Omit the pictures and copy the entries exactly.

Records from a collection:
• • • • •

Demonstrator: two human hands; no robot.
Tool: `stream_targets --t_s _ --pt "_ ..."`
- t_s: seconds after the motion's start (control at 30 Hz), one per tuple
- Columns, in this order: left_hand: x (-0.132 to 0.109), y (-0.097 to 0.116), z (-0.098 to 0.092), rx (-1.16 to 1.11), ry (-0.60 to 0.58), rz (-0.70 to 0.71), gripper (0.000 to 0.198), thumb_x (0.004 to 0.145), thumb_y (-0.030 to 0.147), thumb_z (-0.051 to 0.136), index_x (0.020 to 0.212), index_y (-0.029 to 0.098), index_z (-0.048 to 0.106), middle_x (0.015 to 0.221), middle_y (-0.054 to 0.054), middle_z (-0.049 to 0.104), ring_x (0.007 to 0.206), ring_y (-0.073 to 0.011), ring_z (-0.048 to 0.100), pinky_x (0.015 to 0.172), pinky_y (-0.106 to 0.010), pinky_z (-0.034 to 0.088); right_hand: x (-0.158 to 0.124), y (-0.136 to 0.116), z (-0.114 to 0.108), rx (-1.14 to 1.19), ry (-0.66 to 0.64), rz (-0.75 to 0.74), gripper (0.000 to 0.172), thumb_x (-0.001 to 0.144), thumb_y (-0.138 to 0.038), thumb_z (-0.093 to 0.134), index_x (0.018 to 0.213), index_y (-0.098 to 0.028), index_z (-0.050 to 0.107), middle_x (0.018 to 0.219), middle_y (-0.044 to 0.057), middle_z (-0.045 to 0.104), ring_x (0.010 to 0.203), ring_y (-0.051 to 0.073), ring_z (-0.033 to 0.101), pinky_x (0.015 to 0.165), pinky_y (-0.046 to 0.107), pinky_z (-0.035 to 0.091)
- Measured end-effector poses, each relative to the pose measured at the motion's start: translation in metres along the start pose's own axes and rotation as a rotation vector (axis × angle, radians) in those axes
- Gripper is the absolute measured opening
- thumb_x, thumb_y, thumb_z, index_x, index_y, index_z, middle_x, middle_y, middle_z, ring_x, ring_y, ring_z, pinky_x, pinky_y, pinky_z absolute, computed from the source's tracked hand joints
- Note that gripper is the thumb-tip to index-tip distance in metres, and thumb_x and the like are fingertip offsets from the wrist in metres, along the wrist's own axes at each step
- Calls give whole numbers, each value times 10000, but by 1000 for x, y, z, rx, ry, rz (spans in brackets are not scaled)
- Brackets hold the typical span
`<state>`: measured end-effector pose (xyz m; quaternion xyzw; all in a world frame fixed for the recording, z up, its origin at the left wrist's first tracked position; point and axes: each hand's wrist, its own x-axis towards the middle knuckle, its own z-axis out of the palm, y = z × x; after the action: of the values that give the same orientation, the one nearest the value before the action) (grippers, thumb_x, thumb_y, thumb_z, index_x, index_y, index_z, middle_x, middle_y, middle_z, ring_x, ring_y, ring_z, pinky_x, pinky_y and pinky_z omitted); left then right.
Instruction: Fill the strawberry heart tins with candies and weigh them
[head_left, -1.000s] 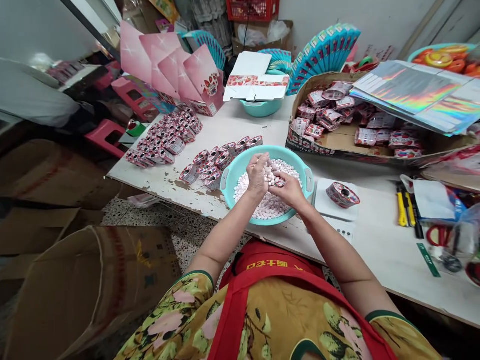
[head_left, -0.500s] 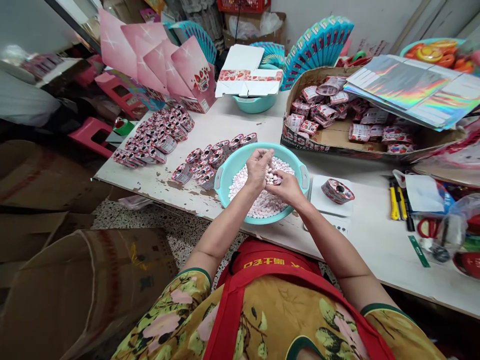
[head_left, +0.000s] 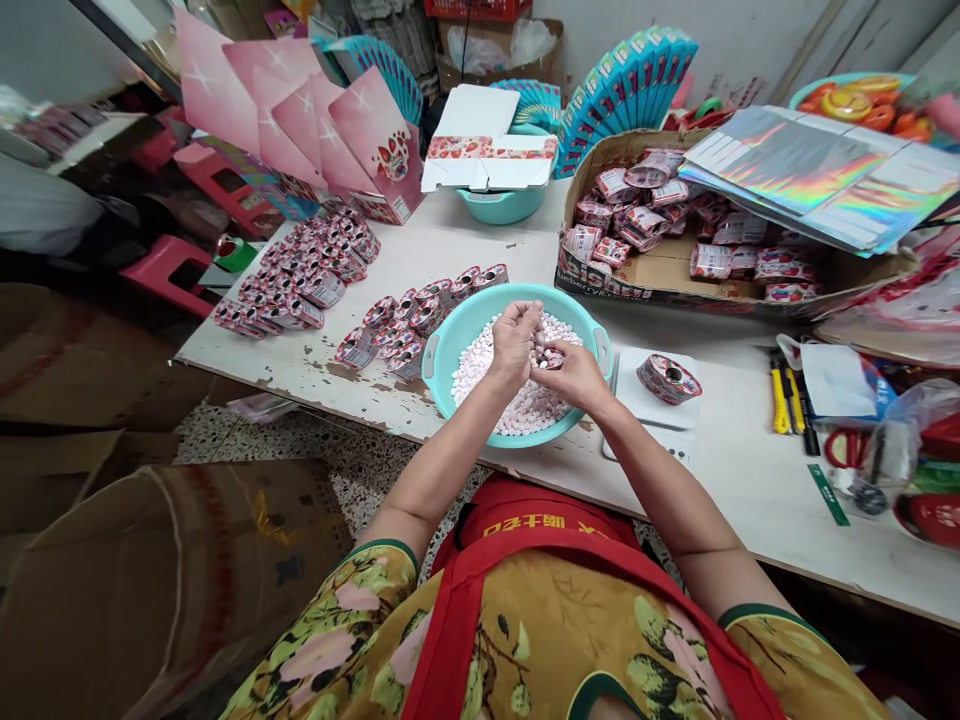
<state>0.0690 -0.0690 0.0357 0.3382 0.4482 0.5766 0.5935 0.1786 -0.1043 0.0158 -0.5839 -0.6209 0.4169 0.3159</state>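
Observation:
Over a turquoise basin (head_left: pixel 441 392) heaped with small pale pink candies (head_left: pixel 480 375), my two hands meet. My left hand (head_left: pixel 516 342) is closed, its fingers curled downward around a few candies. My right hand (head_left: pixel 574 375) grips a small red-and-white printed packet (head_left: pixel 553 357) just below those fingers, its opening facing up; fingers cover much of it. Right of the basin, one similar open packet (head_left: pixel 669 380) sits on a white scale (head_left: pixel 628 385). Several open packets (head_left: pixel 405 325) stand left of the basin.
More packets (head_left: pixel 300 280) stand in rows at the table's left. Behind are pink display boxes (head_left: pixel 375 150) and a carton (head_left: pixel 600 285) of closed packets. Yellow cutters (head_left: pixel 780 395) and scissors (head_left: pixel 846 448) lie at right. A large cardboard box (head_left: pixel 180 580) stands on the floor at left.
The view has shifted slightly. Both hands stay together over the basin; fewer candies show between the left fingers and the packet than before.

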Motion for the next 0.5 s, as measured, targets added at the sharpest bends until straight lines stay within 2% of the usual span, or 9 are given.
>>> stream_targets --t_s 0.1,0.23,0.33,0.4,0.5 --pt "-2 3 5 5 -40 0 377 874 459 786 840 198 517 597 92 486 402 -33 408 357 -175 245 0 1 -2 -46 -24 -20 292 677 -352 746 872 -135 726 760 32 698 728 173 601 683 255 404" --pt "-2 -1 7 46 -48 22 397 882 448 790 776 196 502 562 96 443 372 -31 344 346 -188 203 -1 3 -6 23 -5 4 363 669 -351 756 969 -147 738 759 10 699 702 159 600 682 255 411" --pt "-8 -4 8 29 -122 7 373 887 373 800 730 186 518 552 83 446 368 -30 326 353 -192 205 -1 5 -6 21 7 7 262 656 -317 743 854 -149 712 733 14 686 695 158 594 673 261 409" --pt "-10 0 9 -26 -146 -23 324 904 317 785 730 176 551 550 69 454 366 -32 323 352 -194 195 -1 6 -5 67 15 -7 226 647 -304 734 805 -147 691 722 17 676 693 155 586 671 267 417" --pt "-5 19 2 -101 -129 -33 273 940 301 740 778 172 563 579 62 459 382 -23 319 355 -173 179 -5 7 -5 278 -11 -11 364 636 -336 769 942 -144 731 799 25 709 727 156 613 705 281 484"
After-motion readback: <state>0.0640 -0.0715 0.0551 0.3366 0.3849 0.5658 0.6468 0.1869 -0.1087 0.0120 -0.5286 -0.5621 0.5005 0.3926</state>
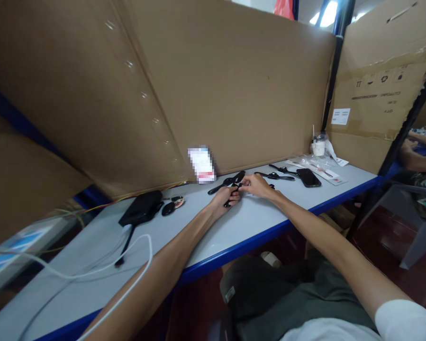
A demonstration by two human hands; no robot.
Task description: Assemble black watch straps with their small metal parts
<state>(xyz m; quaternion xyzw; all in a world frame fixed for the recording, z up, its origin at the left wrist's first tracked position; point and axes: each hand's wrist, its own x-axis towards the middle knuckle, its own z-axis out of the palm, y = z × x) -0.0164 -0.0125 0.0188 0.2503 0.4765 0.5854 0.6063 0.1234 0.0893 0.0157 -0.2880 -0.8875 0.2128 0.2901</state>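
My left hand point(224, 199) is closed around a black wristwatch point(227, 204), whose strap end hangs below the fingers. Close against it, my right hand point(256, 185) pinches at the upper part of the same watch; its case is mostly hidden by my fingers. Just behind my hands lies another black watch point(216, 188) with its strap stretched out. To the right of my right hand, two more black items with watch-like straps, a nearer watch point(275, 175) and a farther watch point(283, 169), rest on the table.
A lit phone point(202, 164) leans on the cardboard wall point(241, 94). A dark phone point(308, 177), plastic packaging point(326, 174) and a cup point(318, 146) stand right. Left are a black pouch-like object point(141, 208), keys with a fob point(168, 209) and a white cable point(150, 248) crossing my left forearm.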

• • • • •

▶ TASK RESPONSE
Demonstrator: two human hands; no robot.
Tool: `stream_targets --t_s _ --pt "_ ..."`
- t_s: seconds after the motion's start (control at 30 Hz), one per tuple
- Columns, in this order: left_hand: x (-0.132 to 0.109), y (-0.097 to 0.116), z (-0.098 to 0.092), rx (-1.16 to 1.11), ry (-0.60 to 0.58), rz (-0.70 to 0.71), gripper (0.000 to 0.198), thumb_x (0.004 to 0.145), thumb_y (-0.030 to 0.147), thumb_z (-0.051 to 0.136), index_x (0.020 to 0.212), index_y (-0.029 to 0.098), index_z (-0.048 to 0.106), middle_x (0.015 to 0.221), middle_y (-0.054 to 0.054), middle_z (-0.049 to 0.104), ring_x (0.007 to 0.206), ring_y (-0.073 to 0.011), ring_z (-0.048 to 0.100), pinky_x (0.015 to 0.172), pinky_y (-0.106 to 0.010), pinky_z (-0.034 to 0.088); right_hand: x (-0.158 to 0.124), y (-0.136 to 0.116), z (-0.114 to 0.108), rx (-1.14 to 1.19), ry (-0.66 to 0.64), rz (-0.75 to 0.74), gripper (0.000 to 0.172), thumb_x (-0.001 to 0.144), thumb_y (-0.138 to 0.038), thumb_z (-0.093 to 0.134), index_x (0.018 to 0.213), index_y (-0.098 to 0.028), index_z (-0.050 to 0.107), middle_x (0.018 to 0.219), middle_y (-0.044 to 0.057), middle_z (-0.045 to 0.104), ring_x (0.010 to 0.203), ring_y (-0.051 to 0.073), ring_z (-0.033 to 0.101), pinky_x (0.015 to 0.165), pinky_y (-0.046 to 0.107), pinky_z (-0.035 to 0.091)
- Measured end-effector poses, each relative to the pose measured at the motion's start: translation in metres along the start pose's own axes and rotation as a rotation vector (axis × angle, radians) in those axes
- Gripper is the absolute measured opening
- thumb_x, thumb_y, thumb_z, index_x, index_y, index_z, middle_x, middle_y, middle_z, ring_x, ring_y, ring_z, pinky_x, pinky_y, pinky_z absolute, computed from the source's tracked hand joints
- Note that gripper is the thumb-tip to index-tip distance in metres, and thumb_x and the like are fingertip offsets from the wrist in metres, along the wrist's own axes at each step
- Calls give whole numbers, each value times 10000, but by 1000 for x, y, z, rx, ry, rz (spans in brackets are not scaled)
- Brackets hold the typical span
`<state>`: measured end-effector pose (xyz m; quaternion xyzw; all in a world frame fixed for the recording, z up, its origin at the left wrist's first tracked position; point and axes: each hand's wrist, its own x-axis towards the middle knuckle, its own z-axis out of the palm, y = z × x; after the action: of the values that give the same orientation, the one nearest the value before the action) (grippers, thumb_x, thumb_y, thumb_z, index_x, index_y, index_z, middle_x, middle_y, middle_z, ring_x, ring_y, ring_z, pinky_x, pinky_y and pinky_z omitted); left then right.
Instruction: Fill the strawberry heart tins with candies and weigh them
[head_left, -1.000s] 
[head_left, -0.500s] 
[head_left, +0.000s] 
<state>0.0690 -0.0690 0.0357 0.3382 0.4482 0.5766 0.5935 0.1786 -0.1043 0.0158 -0.5839 -0.6209 0.4169 0.3159</state>
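Observation:
Over a turquoise basin (head_left: pixel 441 392) heaped with small pale pink candies (head_left: pixel 480 375), my two hands meet. My left hand (head_left: pixel 516 342) is closed, its fingers curled downward around a few candies. My right hand (head_left: pixel 574 375) grips a small red-and-white printed packet (head_left: pixel 553 357) just below those fingers, its opening facing up; fingers cover much of it. Right of the basin, one similar open packet (head_left: pixel 669 380) sits on a white scale (head_left: pixel 628 385). Several open packets (head_left: pixel 405 325) stand left of the basin.
More packets (head_left: pixel 300 280) stand in rows at the table's left. Behind are pink display boxes (head_left: pixel 375 150) and a carton (head_left: pixel 600 285) of closed packets. Yellow cutters (head_left: pixel 780 395) and scissors (head_left: pixel 846 448) lie at right. A large cardboard box (head_left: pixel 180 580) stands on the floor at left.
The view has shifted slightly. Both hands stay together over the basin; fewer candies show between the left fingers and the packet than before.
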
Motion for the next 0.5 s, as measured, targets added at the sharpest bends until straight lines stay within 2% of the usual span, or 9 are given.
>>> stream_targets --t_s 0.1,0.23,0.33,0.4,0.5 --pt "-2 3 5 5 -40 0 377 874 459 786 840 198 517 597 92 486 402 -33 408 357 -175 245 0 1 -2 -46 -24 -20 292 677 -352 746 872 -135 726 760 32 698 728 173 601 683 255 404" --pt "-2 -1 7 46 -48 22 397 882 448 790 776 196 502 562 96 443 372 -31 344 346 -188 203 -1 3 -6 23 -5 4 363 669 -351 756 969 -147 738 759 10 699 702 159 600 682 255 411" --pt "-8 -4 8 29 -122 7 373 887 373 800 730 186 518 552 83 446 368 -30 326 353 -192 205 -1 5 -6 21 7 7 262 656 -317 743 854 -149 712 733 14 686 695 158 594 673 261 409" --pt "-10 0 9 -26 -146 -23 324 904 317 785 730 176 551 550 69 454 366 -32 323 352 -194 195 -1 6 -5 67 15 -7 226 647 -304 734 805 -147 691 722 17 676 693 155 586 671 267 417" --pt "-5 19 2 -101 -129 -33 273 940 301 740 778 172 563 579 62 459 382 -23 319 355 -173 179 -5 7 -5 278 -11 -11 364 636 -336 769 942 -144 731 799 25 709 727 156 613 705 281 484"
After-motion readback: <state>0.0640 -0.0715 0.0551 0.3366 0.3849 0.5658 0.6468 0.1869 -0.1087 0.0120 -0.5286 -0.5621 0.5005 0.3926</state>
A demonstration by two human hands; no robot.
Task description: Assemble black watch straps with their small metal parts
<state>(xyz m; quaternion xyzw; all in a world frame fixed for the recording, z up, its origin at the left wrist's first tracked position; point and axes: each hand's wrist, its own x-axis towards the middle knuckle, its own z-axis out of the palm, y = z × x) -0.0164 -0.0125 0.0188 0.2503 0.4765 0.5854 0.6063 0.1234 0.0893 0.0157 -0.2880 -0.8875 0.2128 0.2901</state>
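My left hand point(224, 199) is closed around a black wristwatch point(227, 204), whose strap end hangs below the fingers. Close against it, my right hand point(256, 185) pinches at the upper part of the same watch; its case is mostly hidden by my fingers. Just behind my hands lies another black watch point(216, 188) with its strap stretched out. To the right of my right hand, two more black items with watch-like straps, a nearer watch point(275, 175) and a farther watch point(283, 169), rest on the table.
A lit phone point(202, 164) leans on the cardboard wall point(241, 94). A dark phone point(308, 177), plastic packaging point(326, 174) and a cup point(318, 146) stand right. Left are a black pouch-like object point(141, 208), keys with a fob point(168, 209) and a white cable point(150, 248) crossing my left forearm.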

No further work remains on this exercise.